I am trying to construct the following example:
let $A \in \mathbb{R}^{2x2}$ be symmetric matrix and C $\in \mathbb{R^n}$ a closed, convex cone whose linear hull is the entire $\mathbb{R}^2$ and
$x^TAx >0 \ \forall x \in C \backslash \{0\} $,
but $A$ not positive semi-definite.
I constructed $A$ as follows:
$ A = \left( \begin{array}{rr} 1 & 0 \\ 0 & 1\\ \end{array} \right)$, such that $x^T A x = x_1^2 + x_2^2 > 0 $
I am completely stuck on constructing a cone that will fullfill above conditions. Any input is highly appretiated.
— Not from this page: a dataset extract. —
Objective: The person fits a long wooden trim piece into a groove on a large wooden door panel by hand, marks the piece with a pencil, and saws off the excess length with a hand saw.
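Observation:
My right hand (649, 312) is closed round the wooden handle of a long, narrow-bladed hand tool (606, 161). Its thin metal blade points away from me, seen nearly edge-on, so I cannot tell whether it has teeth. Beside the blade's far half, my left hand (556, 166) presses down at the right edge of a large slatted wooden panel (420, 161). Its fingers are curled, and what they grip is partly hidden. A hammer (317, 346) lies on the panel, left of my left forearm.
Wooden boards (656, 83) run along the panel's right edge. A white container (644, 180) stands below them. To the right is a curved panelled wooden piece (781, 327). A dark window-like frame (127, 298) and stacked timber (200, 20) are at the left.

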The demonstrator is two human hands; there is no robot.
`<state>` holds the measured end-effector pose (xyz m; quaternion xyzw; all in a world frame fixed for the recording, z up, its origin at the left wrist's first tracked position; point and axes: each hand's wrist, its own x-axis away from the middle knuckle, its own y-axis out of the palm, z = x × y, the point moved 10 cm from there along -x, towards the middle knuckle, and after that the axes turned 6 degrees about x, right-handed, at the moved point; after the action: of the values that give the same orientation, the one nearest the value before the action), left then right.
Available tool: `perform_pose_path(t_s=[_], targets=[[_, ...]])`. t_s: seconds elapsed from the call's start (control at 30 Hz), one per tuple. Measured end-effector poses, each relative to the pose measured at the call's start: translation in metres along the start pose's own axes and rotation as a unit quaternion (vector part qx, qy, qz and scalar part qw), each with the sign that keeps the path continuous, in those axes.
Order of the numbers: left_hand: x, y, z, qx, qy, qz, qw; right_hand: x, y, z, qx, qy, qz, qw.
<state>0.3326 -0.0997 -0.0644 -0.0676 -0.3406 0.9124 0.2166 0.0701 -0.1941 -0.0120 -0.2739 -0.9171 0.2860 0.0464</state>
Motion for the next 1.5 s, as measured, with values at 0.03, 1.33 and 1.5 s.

Choose $\alpha \in (0,1)$ and let $C = \{ (x \mid \alpha x_1 \ge |x_2| \}$. Let $A = \operatorname{diag} (1,-1)$. Then if $x \in C\setminus \{0\}$ we have $x^TAx =x_1^2-x_2^2 \ge (1-\alpha^2) x_1^2+ \alpha x_1^2-x_2^2 \ge (1-\alpha^2) x_1^2 > 0$. It should be clear that since $(1,\pm \alpha) \in C$ that the span of $C$ is the entire plane.